Return to PopoloCrois: A Story of Seasona Fairytale – epics:
In addition to having one of the year’s longest names, Return to PopoloCrois: A Story of Seasons Fairytale could potentially be one of 2016’s biggest sleeper hits.
Combining the slice of life elements from Story of Seasons (formerly Harvest Moon in the West) and Animal Crossing with whimsical role-playing and crafting suites similar to the Rune Factory games, Return to PopoloCrois is a little game jam-packed with content. If you’re the kind of person who wants a bit of farming, a touch of crafting, and some good old fashioned combat in their video games, then Return to PopoloCrois is just what you need.
The 3DS has always been a safe haven for games that march to their own beat. Return to PopoloCrois, with its “farming sim meets grid-based, tactical RPG” structure captures the essence of the quirk and charm that makes the 3DS’ library feel special.
Final Fantasy Explorers – Square Enix/Racjin:
Sure, 2016 is the year the Final Fantasy XV finally hits store shelves, but 3DS owners will get a chance to experience a new Final Fantasy adventure in February.
Final Fantasy Explorers has a bit more in common with Monster Hunter than it does with previous games in the franchise. Explorers encourages cooperative play, allowing four players to team up and defeat familiar Final Fantasy beasts.
To sweeten the deal, Final Fantasy Explorers’ combat is built around the classic “Job System,” giving each player an opportunity to pick and choose what skills and specialties they bring to the table while donning the iconic wardrobes of Black Mages, Dragoons, and Samurai.
Bravely Second: End Layer – Square Enix/Silicon Studios:
The direct sequel to 2014’s Bravely Default, Bravely Second picks up two years after the events of the first game.
A new cast stars alongside some familiar faces, and notable tweaks to Default’s “Brave” and “Default” combat system – including the ability to chain increasingly difficult battles together – add an additional layer of depth to Bravely Second’s gameplay
Bravely Second, much like its predecessor, looks to be a game that is as much of a love letter to classic RPGs as it is a modern experience that plays with turn-based combat conventions.
Fire Emblem Fates – Intelligent Systems/Nintendo:
2016 is a great time to be a Fire Emblem fan. With SMT X Fire Emblem more than likely landing on the Wii U before the year’s end and Fire Emblem Fates a few weeks away, the endearing and enduring Fire Emblem series has never been more popular.
Fire Emblem Fates takes a different approach than Fire Emblem: Awakening. Told over two main games – Birthright and Conquest – with a third, downloadable chapter called Revelations to follow, Fates deals in drama and political intrigue as players must choose between their own bloodline and the plight of their adoptive countrymen.

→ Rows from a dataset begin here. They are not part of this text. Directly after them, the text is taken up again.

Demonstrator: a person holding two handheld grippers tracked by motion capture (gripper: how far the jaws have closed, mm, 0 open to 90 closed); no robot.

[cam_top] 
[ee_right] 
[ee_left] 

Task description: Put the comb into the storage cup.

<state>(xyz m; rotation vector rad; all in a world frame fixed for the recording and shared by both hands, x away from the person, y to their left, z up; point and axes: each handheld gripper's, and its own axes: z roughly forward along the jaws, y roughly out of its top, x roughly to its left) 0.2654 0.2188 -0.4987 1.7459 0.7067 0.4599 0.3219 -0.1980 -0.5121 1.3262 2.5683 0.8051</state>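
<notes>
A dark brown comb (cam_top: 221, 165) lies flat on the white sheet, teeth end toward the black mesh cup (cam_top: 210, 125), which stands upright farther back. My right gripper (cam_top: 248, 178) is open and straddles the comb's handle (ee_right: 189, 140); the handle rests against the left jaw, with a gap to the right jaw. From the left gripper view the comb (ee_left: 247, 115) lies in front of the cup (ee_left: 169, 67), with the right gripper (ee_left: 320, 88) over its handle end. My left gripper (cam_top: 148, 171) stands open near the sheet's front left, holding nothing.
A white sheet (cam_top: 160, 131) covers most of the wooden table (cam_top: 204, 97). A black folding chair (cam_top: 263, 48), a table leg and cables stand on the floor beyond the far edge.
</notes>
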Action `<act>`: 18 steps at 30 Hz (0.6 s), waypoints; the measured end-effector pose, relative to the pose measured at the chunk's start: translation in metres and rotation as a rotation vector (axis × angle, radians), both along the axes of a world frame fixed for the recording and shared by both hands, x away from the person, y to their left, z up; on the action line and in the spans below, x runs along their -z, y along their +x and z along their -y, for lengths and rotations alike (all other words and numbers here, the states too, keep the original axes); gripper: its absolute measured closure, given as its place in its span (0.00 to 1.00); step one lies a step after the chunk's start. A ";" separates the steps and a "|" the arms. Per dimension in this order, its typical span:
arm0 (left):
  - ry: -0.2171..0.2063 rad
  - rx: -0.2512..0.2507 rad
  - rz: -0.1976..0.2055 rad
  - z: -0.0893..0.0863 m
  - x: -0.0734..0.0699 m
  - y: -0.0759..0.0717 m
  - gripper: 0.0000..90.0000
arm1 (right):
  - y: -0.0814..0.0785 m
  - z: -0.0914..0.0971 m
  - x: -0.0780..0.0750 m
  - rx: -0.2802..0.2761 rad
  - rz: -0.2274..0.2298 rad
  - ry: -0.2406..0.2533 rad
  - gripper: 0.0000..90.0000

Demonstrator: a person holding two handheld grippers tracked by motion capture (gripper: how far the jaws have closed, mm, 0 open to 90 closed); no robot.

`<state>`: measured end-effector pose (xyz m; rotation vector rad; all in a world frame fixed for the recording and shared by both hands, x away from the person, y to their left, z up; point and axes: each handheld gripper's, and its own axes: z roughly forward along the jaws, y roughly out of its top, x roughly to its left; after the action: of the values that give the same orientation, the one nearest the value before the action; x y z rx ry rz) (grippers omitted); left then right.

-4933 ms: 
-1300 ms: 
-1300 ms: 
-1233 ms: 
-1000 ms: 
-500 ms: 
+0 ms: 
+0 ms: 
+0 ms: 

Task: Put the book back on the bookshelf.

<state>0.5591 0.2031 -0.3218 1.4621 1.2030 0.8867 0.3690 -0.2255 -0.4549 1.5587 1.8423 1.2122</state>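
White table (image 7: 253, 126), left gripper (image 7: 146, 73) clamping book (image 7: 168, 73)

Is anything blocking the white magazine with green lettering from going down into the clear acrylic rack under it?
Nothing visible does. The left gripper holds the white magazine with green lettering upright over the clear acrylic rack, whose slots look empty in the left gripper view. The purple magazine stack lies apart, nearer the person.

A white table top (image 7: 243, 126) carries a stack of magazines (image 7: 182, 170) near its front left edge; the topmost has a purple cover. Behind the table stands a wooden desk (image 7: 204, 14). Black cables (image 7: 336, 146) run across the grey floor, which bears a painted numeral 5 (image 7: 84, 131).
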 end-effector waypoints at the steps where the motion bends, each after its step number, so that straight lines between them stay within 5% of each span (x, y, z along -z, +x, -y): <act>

Birthright and Conquest represent two different sides of the Fates experience. While both games feature the same core cast, each version has over twenty characters unique to their respective game. Furthermore, Conquest has been referred to as the more “traditional” Fire Emblem journey, eschewing the ability to grind levels between story segments in favor of a more difficult and varied mission structure. Birthright will be a bit more welcoming, with replayable missions and straightforward objectives for each battle. The division of Fire Emblem Fates across multiple games is a strange one, but it’s worth grabbing both main versions if you’re a fan of the franchise.